Problem details:
Starting at the line below with "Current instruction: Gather" and stopping at the line with "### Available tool", please print each line exactly, those two included, and skip every picture.

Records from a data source

++++++++++

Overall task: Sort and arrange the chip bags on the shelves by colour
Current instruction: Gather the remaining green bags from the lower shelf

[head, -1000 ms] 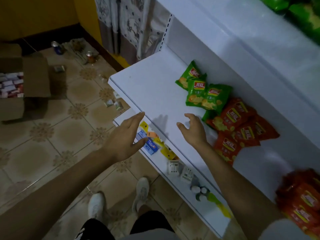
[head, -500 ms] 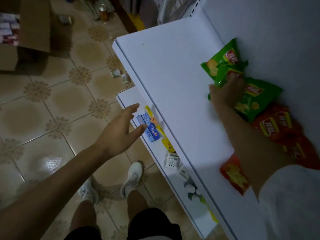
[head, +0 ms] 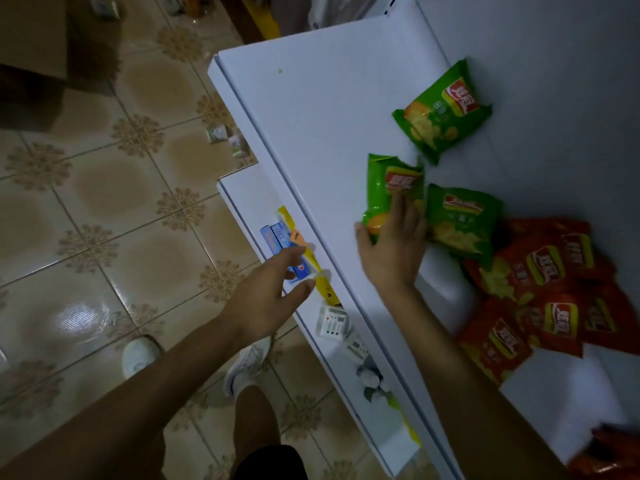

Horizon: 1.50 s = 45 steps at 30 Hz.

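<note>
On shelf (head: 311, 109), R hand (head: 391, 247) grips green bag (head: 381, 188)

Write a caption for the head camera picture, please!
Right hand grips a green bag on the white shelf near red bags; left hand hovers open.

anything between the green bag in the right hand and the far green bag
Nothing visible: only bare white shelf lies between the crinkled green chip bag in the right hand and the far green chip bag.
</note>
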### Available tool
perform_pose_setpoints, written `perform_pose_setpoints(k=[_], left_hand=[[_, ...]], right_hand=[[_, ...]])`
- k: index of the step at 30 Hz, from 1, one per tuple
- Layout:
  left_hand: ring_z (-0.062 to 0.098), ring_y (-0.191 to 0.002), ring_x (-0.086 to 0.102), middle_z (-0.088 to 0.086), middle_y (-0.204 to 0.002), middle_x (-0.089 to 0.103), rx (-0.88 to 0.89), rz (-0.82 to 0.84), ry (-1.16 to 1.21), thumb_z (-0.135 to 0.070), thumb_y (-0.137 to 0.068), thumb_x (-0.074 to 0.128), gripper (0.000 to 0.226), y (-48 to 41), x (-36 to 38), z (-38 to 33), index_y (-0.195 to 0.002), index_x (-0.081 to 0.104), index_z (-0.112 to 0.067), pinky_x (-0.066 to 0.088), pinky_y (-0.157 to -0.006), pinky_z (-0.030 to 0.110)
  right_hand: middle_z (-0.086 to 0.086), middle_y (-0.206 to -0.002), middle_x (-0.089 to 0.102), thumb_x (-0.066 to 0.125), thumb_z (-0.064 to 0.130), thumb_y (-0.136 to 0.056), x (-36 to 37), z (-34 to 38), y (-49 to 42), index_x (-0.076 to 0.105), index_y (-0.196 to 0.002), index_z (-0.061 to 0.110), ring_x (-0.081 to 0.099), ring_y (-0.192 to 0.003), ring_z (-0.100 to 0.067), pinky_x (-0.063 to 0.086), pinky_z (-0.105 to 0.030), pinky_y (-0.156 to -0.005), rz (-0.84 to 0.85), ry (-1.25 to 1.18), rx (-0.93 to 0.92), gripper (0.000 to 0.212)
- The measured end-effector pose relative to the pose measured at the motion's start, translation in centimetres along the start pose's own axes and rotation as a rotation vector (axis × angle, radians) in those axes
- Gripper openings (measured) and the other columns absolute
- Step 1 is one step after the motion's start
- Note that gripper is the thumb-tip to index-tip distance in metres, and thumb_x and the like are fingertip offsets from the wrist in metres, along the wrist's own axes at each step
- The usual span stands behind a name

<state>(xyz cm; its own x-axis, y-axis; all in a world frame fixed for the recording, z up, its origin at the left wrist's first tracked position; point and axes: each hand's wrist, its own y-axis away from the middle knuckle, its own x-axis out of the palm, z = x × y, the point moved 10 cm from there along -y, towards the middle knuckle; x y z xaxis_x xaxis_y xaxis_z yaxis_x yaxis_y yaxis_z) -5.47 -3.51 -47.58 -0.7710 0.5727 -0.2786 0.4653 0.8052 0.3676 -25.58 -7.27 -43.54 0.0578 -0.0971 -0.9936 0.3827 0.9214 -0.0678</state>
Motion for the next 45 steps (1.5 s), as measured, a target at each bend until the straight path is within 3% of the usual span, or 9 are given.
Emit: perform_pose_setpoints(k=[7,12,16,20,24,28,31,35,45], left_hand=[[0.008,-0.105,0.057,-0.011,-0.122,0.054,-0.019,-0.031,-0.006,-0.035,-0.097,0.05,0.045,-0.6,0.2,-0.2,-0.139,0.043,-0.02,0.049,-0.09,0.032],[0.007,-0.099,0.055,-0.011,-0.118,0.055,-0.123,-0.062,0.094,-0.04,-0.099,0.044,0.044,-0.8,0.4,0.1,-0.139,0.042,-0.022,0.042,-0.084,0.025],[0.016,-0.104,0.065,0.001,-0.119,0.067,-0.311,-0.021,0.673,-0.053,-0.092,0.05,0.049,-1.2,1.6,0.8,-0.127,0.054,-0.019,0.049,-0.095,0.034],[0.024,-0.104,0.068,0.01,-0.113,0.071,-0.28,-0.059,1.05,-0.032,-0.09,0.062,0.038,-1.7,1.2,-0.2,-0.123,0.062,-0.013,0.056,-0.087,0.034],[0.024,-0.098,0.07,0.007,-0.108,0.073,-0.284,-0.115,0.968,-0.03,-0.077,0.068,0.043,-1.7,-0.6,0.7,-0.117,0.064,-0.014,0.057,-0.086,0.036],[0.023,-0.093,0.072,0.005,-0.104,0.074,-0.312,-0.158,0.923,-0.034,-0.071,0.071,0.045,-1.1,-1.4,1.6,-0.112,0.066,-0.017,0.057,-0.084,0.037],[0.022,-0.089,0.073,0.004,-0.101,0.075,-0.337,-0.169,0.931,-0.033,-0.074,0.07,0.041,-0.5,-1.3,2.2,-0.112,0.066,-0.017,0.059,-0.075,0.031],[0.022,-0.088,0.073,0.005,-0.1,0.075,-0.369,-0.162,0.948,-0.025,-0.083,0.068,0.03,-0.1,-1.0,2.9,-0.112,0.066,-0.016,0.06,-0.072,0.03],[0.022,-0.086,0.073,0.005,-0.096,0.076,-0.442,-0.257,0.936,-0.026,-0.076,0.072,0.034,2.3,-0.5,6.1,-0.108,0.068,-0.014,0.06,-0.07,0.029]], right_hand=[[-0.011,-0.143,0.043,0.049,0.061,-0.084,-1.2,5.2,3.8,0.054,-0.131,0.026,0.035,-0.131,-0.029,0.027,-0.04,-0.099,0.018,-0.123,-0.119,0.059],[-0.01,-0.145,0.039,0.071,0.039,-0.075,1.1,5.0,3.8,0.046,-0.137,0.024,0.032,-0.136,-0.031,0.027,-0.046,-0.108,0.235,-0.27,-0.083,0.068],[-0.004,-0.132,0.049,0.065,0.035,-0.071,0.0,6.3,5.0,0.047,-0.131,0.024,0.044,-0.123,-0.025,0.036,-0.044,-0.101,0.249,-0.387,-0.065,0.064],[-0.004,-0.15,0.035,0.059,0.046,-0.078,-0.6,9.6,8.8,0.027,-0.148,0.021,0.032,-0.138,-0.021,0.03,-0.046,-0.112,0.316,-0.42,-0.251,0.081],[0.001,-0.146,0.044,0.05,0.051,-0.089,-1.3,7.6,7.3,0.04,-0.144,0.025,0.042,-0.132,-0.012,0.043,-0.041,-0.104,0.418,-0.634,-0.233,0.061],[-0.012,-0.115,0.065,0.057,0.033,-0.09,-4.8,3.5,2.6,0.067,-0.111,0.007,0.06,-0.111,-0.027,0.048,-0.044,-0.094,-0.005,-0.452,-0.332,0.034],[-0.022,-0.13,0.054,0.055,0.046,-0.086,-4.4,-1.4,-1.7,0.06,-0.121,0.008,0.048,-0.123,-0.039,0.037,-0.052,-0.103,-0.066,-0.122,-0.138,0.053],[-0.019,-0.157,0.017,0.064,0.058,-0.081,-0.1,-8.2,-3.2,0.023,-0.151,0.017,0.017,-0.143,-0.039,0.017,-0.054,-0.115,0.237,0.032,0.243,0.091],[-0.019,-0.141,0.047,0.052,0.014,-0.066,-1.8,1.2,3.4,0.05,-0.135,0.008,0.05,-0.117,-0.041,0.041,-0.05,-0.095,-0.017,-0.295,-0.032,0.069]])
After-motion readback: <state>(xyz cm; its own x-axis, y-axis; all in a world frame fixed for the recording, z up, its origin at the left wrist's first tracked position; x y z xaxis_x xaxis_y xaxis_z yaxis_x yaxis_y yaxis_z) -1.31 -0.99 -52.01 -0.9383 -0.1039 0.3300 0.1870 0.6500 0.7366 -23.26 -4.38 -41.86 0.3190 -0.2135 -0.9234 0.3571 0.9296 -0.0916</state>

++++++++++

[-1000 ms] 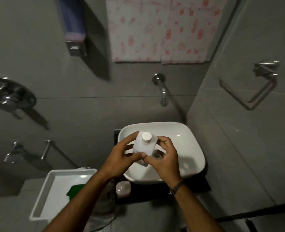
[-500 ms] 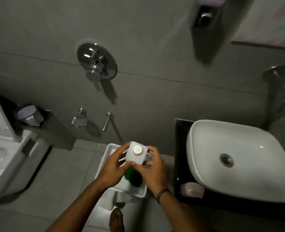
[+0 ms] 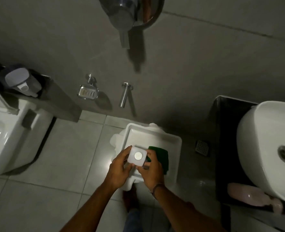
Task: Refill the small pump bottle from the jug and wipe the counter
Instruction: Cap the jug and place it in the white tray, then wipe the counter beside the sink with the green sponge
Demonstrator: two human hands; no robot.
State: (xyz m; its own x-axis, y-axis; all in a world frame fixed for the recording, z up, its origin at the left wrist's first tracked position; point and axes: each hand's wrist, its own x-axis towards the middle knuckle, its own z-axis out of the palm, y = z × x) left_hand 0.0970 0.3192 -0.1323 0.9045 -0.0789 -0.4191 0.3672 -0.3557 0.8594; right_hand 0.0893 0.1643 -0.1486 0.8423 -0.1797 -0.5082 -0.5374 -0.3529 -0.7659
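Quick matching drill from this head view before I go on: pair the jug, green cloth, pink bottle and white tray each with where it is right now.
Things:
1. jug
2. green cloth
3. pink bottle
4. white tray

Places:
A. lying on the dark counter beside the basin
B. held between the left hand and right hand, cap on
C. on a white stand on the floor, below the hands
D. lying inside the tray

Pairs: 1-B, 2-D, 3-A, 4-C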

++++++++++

Task response:
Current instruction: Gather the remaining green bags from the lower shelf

[head, -1000 ms] 
[head, -500 ms] 
[head, +0 ms] 

Horizon: 1.50 s = 45 steps at 30 Hz.

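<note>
On shelf (head: 311, 109), R hand (head: 391, 247) grips green bag (head: 381, 188)

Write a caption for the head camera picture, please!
Right hand grips a green bag on the white shelf near red bags; left hand hovers open.

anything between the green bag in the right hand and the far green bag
Nothing visible: only bare white shelf lies between the crinkled green chip bag in the right hand and the far green chip bag.
</note>
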### Available tool

No more output is required.